_What is being asked_: Reproduce the first line of the entries that follow and each later line, word for word, ending with the one containing "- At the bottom".

_Data shown_:
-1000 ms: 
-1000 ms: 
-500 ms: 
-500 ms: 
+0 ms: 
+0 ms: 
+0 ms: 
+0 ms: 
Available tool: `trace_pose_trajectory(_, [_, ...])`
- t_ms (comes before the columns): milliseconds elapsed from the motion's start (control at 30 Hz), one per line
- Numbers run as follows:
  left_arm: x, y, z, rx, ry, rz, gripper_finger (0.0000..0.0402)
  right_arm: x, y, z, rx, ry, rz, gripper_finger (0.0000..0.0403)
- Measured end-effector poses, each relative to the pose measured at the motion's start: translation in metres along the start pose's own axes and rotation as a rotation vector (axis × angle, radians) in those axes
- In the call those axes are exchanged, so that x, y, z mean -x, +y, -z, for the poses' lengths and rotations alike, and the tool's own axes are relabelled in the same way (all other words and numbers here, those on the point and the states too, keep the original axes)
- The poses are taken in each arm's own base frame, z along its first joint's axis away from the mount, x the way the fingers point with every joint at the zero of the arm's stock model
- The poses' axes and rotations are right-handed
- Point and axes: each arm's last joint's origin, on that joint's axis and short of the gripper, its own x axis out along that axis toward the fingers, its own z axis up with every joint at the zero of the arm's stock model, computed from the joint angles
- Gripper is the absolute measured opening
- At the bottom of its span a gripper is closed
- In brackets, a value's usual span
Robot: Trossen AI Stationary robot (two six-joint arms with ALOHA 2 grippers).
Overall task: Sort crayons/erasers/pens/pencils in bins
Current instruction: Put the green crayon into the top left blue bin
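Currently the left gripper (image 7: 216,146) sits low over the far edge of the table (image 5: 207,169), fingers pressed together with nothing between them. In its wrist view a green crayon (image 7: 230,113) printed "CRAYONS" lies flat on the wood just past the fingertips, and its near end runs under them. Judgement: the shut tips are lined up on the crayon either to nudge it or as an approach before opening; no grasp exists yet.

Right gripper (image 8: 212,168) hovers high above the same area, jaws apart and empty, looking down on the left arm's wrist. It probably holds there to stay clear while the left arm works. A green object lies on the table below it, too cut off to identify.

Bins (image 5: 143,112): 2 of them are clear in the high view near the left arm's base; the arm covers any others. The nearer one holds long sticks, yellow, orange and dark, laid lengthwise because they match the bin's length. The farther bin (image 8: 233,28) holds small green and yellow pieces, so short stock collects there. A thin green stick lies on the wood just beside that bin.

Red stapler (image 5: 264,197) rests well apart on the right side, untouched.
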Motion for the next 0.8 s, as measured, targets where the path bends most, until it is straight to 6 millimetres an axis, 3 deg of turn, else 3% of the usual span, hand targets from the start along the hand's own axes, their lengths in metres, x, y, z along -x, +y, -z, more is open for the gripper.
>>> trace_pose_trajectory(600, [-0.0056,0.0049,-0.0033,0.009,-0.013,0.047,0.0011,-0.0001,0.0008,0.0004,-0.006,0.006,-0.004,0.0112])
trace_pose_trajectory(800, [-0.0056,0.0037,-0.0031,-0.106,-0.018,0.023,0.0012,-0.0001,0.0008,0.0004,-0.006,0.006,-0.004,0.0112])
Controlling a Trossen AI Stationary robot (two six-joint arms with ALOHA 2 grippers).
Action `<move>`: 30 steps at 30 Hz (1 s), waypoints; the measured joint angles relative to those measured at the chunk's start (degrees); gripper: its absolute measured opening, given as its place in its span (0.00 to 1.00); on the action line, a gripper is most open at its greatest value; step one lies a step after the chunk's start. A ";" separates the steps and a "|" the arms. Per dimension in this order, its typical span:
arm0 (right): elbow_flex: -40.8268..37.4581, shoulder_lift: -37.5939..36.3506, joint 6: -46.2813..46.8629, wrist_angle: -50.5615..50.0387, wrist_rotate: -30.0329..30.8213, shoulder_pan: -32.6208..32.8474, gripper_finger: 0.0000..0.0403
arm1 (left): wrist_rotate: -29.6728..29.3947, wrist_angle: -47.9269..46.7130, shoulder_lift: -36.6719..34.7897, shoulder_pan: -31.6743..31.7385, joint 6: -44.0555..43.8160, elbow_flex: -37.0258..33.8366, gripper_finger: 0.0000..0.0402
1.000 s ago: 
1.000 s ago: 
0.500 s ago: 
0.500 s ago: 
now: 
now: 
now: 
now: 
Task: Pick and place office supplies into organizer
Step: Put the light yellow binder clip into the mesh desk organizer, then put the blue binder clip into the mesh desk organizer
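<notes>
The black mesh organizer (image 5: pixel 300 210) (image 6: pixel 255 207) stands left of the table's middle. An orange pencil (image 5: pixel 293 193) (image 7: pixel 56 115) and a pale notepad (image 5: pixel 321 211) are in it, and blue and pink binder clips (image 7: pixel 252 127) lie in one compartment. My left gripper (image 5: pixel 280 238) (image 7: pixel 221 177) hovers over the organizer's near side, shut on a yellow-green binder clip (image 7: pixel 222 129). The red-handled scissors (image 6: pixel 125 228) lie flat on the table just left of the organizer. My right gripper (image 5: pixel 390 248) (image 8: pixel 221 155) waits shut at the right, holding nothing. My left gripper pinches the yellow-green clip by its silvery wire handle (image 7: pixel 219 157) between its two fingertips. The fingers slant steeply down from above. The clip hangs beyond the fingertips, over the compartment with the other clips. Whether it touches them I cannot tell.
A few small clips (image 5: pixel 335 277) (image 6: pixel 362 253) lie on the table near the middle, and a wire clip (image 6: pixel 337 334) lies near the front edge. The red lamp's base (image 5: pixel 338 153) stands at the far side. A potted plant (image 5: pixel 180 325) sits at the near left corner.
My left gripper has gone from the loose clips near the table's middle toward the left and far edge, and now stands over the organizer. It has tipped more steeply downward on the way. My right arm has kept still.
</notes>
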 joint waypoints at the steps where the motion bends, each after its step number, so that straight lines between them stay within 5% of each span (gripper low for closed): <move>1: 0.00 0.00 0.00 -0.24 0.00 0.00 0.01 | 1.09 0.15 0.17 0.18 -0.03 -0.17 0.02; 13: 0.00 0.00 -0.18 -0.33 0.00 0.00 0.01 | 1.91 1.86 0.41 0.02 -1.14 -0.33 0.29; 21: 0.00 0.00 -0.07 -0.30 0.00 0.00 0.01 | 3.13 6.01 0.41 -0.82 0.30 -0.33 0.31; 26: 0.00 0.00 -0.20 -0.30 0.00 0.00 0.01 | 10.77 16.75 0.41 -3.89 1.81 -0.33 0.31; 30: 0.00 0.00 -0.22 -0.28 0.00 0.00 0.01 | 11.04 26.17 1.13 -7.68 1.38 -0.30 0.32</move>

_Answer section_:
-1000 ms: 
-1000 ms: 
-500 ms: 
-500 ms: 
+0 ms: 
+0 ms: 
+0 ms: 
+0 ms: 
Available tool: `trace_pose_trajectory(_, [_, ...])`
- t_ms (comes before the columns): milliseconds elapsed from the motion's start (control at 30 Hz), one per line
- Numbers run as follows:
  left_arm: x, y, z, rx, ry, rz, gripper_finger (0.0000..0.0402)
  right_arm: x, y, z, rx, ry, rz, gripper_finger (0.0000..0.0403)
- Measured end-effector poses, each relative to the pose measured at the motion's start: translation in metres along the start pose's own axes and rotation as a rotation vector (axis × angle, radians) in those axes
- In the call those axes are exchanged, so that x, y, z mean -x, +y, -z, for the poses' lengths and rotations alike, and the tool's own axes are relabelled in the same way (all other words and numbers here, those on the point and the states too, keep the original axes)
- The poses are taken in each arm's own base frame, z along its first joint's axis away from the mount, x the way the fingers point with every joint at the zero of the arm's stock model
- The poses' axes and rotations are right-handed
- Point and axes: each arm's last joint's origin, on that joint's axis and short of the gripper, its own x axis out along that axis toward the fingers, its own z axis up with every joint at the zero of the arm's stock model, computed from the joint angles
- Gripper is the absolute measured opening
- At the bottom of its span a gripper is closed

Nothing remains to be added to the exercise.